How ITS Differs From Difference-in-Differences

Readers exploring quasi-experimental methods often encounter difference-in-differences (DiD) alongside ITS, and the two are easy to confuse. The key distinction is structural. A standard ITS is a one-group design: you track a single population over time and look for a break in its trend. DiD is a two-group design that compares changes between an intervention group and a control group across two time periods.

DiD doesn’t require a long series of observations. It can work with just one measurement before and one after the intervention for each group. ITS, by contrast, needs many repeated measurements but doesn’t inherently require a control group. DiD relies on a parallel trends assumption, meaning the two groups would have followed the same trajectory in the absence of the intervention. This assumption can’t be formally verified with the collected data, which is a notable limitation. ITS instead relies on the assumption that the pre-intervention trend would have continued unchanged, which can at least be visually and statistically examined.

Handling Autocorrelation and Seasonality

Time series data come with statistical wrinkles that ordinary regression can’t handle well. The most common is autocorrelation: data points close together in time tend to be more similar to each other than distant ones. Monthly flu hospitalizations in January and February, for instance, are more alike than January and July. Standard segmented regression assumes that the residuals (the gaps between predicted and actual values) are independent of each other, which often isn’t true for time series.

Two alternatives address this directly. ARIMA models (autoregressive integrated moving average) explicitly account for the relationships between consecutive observations and the errors from past predictions. They’re considered a more flexible tool for evaluating health interventions. Generalized additive models (GAMs) capture nonlinear relationships without requiring the researcher to specify their exact shape, making them particularly useful when the model might be misspecified. Simulation studies have found that ARIMA tends to perform more consistently across different effect sizes and in the presence of seasonality, while GAMs are more robust when the underlying model structure is wrong.

In software, Stata offers a dedicated command called itsa that performs interrupted time series analysis for single and multiple group comparisons, with options to handle autocorrelation and heteroskedasticity. R users commonly perform segmented regression using general linear modeling packages, with additional tools available for ARIMA modeling and more complex specifications.

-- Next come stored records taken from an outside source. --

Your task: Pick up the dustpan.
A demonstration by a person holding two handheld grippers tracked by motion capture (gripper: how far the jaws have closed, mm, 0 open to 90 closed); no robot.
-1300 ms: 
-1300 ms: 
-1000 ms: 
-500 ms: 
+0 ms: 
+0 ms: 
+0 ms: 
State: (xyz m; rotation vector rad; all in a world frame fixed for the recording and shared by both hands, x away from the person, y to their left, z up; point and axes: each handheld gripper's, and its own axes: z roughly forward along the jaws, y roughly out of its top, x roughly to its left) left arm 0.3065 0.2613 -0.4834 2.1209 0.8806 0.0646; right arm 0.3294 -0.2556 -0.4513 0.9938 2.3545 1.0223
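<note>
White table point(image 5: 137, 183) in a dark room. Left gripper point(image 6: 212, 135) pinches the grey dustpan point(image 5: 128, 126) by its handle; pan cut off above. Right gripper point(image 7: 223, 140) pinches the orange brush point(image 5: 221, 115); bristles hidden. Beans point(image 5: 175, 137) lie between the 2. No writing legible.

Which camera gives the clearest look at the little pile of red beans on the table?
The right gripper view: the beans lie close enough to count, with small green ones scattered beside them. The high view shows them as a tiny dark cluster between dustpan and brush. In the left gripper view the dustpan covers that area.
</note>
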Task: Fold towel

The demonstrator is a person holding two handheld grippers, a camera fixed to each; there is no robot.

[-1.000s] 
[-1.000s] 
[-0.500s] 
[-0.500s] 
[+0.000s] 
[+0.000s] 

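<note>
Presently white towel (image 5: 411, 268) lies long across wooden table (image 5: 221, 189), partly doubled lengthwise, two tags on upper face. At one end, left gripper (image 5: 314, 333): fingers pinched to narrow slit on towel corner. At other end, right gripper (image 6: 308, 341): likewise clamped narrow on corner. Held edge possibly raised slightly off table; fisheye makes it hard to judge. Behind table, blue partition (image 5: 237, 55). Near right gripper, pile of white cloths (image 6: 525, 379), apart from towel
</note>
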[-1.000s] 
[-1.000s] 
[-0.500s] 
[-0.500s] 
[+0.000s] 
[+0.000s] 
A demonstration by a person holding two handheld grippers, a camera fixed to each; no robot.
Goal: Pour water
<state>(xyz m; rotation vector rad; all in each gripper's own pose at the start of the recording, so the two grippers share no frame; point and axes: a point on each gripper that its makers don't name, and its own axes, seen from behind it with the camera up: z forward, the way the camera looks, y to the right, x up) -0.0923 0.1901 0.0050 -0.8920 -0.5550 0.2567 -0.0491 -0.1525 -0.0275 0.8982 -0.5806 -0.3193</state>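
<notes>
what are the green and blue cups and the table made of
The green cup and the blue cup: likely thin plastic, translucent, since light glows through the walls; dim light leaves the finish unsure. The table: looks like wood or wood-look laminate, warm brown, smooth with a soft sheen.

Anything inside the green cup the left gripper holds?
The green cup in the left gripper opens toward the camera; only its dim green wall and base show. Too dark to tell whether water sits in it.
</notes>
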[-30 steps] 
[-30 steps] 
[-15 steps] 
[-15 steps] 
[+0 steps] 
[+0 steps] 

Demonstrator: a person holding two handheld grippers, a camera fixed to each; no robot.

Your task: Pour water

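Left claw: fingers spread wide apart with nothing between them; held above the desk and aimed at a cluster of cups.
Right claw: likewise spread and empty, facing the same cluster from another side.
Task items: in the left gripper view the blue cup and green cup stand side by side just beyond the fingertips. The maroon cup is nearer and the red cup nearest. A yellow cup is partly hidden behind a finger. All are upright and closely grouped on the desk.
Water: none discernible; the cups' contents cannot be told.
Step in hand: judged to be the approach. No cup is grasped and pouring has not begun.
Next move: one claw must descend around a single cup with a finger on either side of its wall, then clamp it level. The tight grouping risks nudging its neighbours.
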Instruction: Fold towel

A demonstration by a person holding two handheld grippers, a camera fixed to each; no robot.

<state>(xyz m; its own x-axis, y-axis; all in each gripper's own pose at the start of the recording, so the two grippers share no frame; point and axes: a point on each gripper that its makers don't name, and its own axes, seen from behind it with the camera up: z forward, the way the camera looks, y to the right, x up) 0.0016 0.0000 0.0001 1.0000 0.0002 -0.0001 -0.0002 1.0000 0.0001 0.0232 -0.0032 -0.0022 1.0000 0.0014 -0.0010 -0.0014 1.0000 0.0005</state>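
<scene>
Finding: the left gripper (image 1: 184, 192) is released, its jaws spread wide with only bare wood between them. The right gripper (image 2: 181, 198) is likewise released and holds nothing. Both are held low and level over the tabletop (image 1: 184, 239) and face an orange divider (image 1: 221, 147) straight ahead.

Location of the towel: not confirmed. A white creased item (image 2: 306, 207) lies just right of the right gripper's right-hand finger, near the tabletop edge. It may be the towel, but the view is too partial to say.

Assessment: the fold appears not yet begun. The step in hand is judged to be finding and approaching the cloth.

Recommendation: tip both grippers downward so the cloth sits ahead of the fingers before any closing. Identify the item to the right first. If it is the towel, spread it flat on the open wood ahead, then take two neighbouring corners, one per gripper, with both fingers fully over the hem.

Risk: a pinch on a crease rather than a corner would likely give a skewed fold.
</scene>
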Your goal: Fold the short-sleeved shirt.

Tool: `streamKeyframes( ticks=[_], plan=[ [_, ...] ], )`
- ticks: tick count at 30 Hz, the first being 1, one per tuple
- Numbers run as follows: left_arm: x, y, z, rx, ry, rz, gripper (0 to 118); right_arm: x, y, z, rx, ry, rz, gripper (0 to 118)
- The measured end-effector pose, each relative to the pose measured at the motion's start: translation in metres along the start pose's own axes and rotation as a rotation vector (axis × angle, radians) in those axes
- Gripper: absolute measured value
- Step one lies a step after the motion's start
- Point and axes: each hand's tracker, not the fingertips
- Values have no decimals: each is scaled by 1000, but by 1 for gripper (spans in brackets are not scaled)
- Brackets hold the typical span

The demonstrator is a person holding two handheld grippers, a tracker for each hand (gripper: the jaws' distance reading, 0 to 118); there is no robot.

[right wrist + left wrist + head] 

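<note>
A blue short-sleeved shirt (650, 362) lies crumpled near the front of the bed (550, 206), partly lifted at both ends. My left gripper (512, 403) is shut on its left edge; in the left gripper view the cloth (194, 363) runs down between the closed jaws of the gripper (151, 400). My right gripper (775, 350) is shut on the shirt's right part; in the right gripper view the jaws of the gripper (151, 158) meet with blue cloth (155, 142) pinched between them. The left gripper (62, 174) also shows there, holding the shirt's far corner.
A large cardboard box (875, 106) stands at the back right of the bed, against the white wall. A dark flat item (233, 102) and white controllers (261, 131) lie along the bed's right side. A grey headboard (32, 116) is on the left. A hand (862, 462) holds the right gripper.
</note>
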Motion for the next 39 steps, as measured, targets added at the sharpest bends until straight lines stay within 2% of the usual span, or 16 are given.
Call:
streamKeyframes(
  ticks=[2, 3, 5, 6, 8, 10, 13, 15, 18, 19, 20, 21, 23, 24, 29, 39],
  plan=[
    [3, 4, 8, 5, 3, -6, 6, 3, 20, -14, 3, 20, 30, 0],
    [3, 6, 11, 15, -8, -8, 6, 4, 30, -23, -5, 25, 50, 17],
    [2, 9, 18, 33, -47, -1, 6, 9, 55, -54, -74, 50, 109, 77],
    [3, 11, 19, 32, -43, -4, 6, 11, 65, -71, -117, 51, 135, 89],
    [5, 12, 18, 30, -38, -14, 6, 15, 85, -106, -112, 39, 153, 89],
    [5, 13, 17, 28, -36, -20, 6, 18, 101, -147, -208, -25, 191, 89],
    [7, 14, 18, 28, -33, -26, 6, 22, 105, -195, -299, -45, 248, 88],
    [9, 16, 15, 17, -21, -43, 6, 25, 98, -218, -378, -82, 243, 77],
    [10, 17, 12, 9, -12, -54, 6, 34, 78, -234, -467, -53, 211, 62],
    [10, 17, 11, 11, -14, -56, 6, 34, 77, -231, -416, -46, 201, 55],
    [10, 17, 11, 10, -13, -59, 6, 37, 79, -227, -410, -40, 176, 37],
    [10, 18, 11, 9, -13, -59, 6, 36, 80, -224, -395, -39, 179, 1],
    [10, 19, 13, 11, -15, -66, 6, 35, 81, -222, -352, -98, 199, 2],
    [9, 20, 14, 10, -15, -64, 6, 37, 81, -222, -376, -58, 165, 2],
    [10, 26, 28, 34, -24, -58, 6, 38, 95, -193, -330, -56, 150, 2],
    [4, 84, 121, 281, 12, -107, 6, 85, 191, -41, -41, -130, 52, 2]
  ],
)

When ITS Is the Right Choice

ITS is especially well suited for evaluating population-level interventions where randomization is impractical or unethical: laws, regulations, public health campaigns, system-wide policy changes. It works best when the intervention has a clearly defined start date, when outcome data are collected routinely at regular intervals (like administrative health records), and when enough pre-intervention data exist to establish a reliable baseline trend.

It’s less appropriate when the intervention rolls out gradually with no clear boundary, when fewer than three pre- or post-intervention data points are available, or when complex patterns of instability in the data make trend estimation unreliable. In these situations, other quasi-experimental approaches may be better suited to the question at hand.